WHAT IS BEING ASKED
Exactly as they appear below, repeat the lines from the one with "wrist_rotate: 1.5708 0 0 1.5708" through the one with "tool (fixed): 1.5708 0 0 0", and no others.

Source data
'''

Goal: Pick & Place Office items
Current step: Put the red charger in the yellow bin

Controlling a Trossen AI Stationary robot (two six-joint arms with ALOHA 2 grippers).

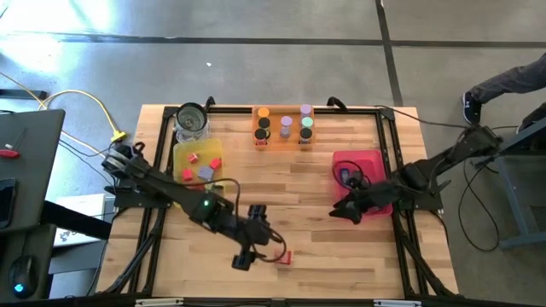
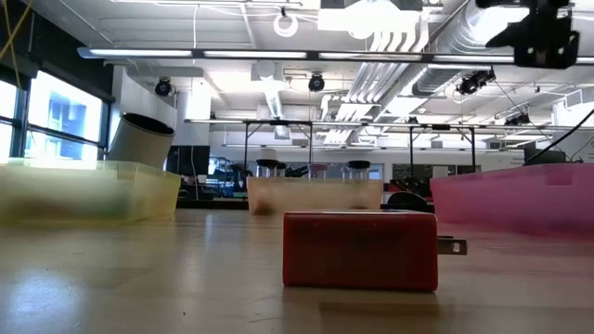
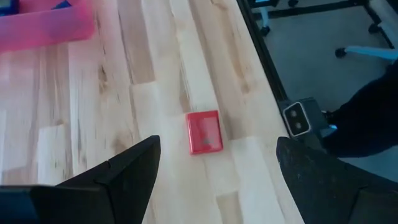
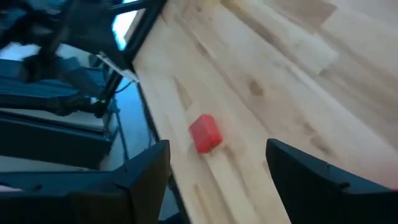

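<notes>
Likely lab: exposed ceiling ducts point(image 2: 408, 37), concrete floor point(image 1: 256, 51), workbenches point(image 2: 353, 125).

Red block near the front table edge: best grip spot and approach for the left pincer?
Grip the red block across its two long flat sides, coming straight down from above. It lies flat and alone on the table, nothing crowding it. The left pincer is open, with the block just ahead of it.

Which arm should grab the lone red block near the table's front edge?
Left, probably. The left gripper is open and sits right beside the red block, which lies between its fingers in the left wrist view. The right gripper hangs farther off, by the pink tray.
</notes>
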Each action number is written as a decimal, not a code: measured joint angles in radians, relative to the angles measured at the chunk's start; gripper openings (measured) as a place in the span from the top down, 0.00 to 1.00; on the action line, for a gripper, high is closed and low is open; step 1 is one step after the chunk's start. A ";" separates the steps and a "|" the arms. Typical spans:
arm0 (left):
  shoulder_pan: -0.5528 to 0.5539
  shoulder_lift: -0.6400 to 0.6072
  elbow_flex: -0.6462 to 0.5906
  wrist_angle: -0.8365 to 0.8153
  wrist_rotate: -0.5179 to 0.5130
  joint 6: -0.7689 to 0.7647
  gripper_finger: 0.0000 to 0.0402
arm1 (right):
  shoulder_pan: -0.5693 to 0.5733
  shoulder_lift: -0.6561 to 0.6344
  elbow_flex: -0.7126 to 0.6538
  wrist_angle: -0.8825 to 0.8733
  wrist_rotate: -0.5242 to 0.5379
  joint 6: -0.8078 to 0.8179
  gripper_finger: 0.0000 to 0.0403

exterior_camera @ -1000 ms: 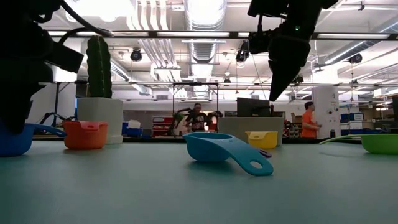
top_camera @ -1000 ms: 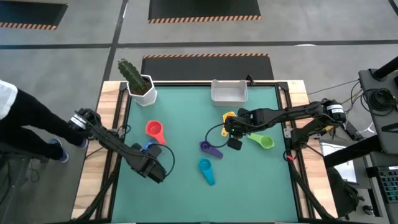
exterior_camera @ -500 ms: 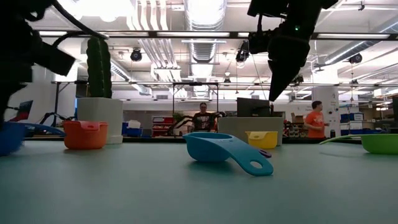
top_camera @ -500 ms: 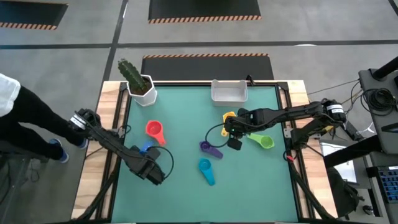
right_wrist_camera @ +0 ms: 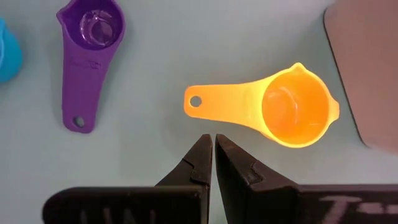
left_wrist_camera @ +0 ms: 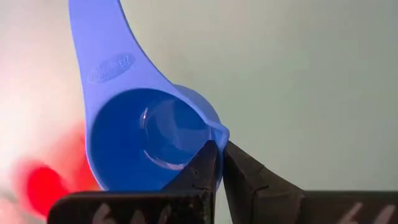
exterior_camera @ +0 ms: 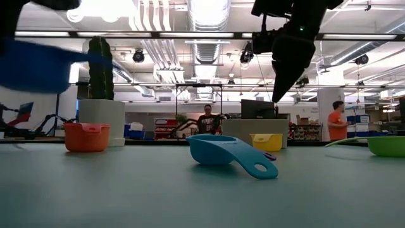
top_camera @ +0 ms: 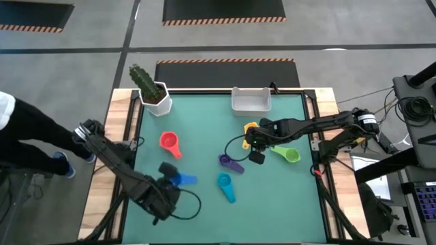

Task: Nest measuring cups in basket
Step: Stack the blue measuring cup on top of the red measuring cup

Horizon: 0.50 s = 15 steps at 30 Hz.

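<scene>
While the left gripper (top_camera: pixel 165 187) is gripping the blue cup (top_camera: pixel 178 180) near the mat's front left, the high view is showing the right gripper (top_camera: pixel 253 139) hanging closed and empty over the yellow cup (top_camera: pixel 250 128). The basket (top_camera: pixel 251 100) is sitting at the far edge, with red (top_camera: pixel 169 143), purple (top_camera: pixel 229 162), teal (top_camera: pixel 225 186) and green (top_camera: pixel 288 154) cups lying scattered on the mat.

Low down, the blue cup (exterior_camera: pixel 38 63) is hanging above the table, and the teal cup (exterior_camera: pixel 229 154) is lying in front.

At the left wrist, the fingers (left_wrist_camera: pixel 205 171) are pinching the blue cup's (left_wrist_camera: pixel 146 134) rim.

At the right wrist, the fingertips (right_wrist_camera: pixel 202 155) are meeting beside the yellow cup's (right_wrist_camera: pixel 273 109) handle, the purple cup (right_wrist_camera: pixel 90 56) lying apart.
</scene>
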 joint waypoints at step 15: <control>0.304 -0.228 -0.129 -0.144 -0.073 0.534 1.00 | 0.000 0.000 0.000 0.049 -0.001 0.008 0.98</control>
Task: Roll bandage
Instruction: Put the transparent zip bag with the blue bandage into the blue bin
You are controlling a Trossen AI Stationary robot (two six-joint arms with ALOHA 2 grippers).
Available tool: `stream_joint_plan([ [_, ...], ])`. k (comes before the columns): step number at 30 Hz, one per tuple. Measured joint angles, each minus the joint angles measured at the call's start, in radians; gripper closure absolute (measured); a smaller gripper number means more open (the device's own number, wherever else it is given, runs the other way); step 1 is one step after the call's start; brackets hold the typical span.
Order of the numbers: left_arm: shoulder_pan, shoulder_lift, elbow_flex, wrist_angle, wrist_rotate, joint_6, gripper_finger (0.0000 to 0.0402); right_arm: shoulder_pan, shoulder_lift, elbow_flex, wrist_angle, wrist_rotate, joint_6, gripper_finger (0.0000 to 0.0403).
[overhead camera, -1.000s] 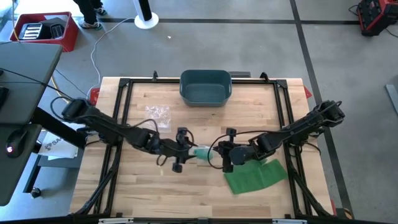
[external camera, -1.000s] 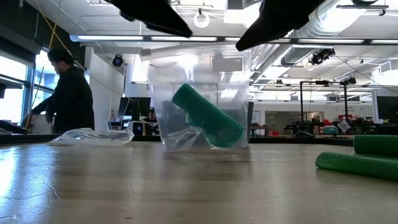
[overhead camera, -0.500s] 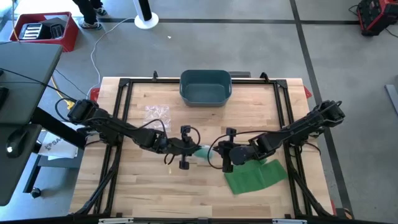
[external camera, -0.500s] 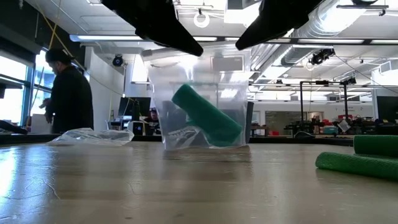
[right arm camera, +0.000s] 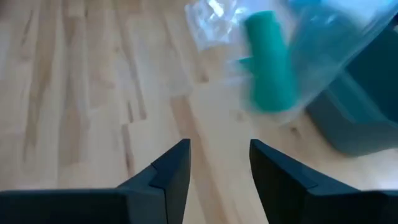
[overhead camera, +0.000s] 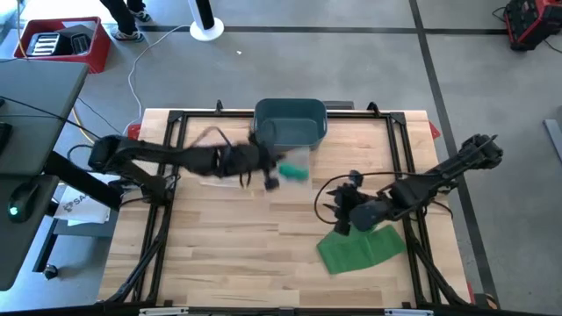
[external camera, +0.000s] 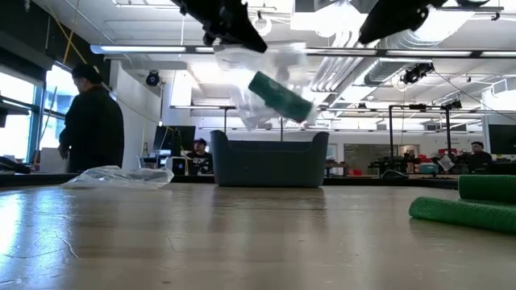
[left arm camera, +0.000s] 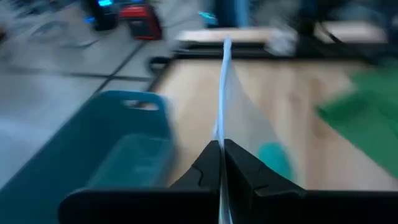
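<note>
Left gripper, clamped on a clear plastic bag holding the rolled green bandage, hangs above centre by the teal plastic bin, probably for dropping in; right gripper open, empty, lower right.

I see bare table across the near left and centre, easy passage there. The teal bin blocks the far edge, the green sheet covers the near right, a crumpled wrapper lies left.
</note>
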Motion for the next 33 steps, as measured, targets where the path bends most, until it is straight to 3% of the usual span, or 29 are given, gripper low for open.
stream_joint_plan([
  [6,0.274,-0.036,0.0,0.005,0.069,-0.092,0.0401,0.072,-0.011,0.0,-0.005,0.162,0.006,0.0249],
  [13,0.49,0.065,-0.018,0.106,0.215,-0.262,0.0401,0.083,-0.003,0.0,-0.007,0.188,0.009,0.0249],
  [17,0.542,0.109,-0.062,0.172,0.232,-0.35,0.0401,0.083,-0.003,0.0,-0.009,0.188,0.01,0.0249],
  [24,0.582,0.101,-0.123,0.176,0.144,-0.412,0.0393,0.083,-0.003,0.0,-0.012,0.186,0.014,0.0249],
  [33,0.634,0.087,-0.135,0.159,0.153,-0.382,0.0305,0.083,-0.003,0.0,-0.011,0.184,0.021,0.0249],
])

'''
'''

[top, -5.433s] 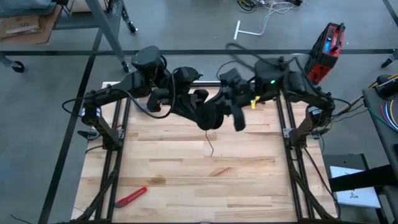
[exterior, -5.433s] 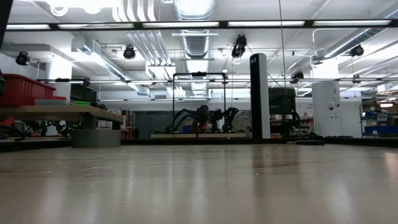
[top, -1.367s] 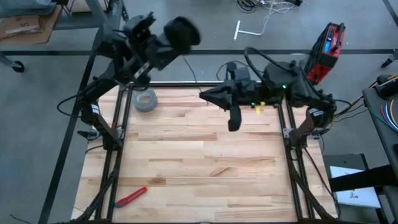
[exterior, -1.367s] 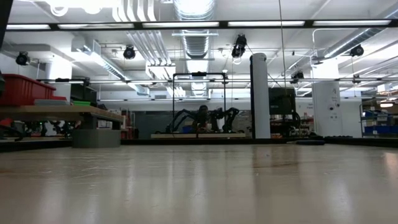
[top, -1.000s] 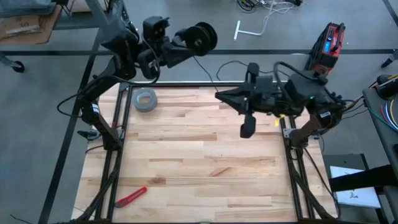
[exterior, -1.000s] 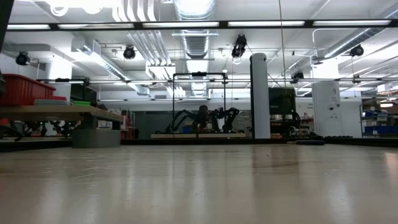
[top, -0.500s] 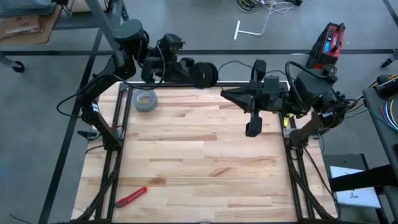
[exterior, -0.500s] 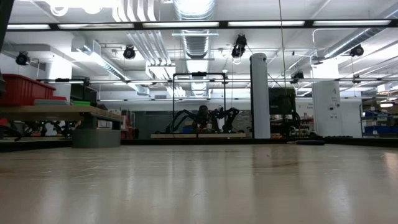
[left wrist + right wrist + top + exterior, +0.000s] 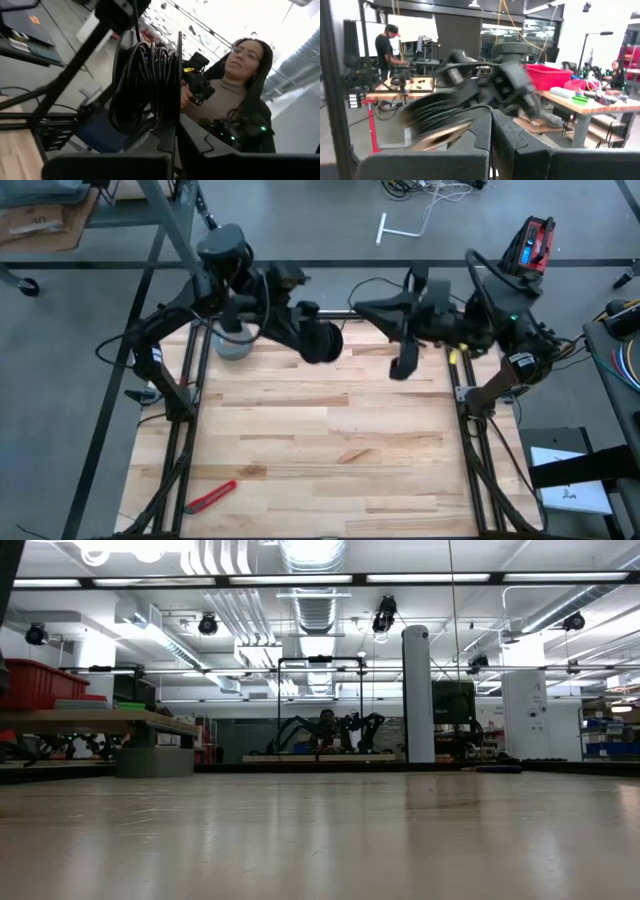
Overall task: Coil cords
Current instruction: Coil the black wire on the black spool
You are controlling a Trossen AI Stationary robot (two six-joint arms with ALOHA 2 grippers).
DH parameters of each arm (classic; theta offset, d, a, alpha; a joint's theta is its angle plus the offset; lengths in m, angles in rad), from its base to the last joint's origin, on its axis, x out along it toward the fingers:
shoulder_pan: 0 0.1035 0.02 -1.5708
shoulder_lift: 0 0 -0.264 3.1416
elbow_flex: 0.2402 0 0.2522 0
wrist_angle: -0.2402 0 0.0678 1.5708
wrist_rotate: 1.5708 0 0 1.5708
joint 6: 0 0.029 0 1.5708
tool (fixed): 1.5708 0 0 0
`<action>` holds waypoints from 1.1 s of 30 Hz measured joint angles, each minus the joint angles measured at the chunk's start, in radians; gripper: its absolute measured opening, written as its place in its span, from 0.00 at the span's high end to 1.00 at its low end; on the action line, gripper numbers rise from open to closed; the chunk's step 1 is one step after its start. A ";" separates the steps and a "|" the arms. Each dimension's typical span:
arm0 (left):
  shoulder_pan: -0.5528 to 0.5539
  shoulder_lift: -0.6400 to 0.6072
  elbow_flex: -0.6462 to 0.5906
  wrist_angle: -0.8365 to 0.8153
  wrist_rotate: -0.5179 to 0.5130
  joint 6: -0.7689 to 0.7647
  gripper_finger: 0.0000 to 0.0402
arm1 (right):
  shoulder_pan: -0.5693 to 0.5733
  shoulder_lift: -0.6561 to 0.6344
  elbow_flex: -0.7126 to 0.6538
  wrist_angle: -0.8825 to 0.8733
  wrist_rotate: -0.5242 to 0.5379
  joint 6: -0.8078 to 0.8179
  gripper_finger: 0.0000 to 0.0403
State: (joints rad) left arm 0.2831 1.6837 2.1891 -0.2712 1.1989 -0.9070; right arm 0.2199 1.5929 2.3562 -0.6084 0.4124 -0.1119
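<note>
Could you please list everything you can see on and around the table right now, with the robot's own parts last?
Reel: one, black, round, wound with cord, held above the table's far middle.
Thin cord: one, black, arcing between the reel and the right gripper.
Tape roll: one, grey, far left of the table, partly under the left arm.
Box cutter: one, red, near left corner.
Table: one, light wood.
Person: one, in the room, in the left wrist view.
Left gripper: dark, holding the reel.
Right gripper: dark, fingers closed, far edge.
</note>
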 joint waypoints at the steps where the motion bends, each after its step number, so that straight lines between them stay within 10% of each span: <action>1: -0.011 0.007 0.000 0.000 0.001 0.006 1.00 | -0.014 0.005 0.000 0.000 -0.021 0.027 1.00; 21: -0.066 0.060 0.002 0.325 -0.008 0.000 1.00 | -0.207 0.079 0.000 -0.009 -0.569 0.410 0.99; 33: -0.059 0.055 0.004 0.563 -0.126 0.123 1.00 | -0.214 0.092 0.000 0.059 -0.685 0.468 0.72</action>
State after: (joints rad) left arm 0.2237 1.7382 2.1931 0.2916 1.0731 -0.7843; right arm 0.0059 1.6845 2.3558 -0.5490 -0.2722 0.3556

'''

RESPONSE AREA
wrist_rotate: 1.5708 0 0 1.5708
joint 6: 0 0.029 0 1.5708
tool (fixed): 1.5708 0 0 0

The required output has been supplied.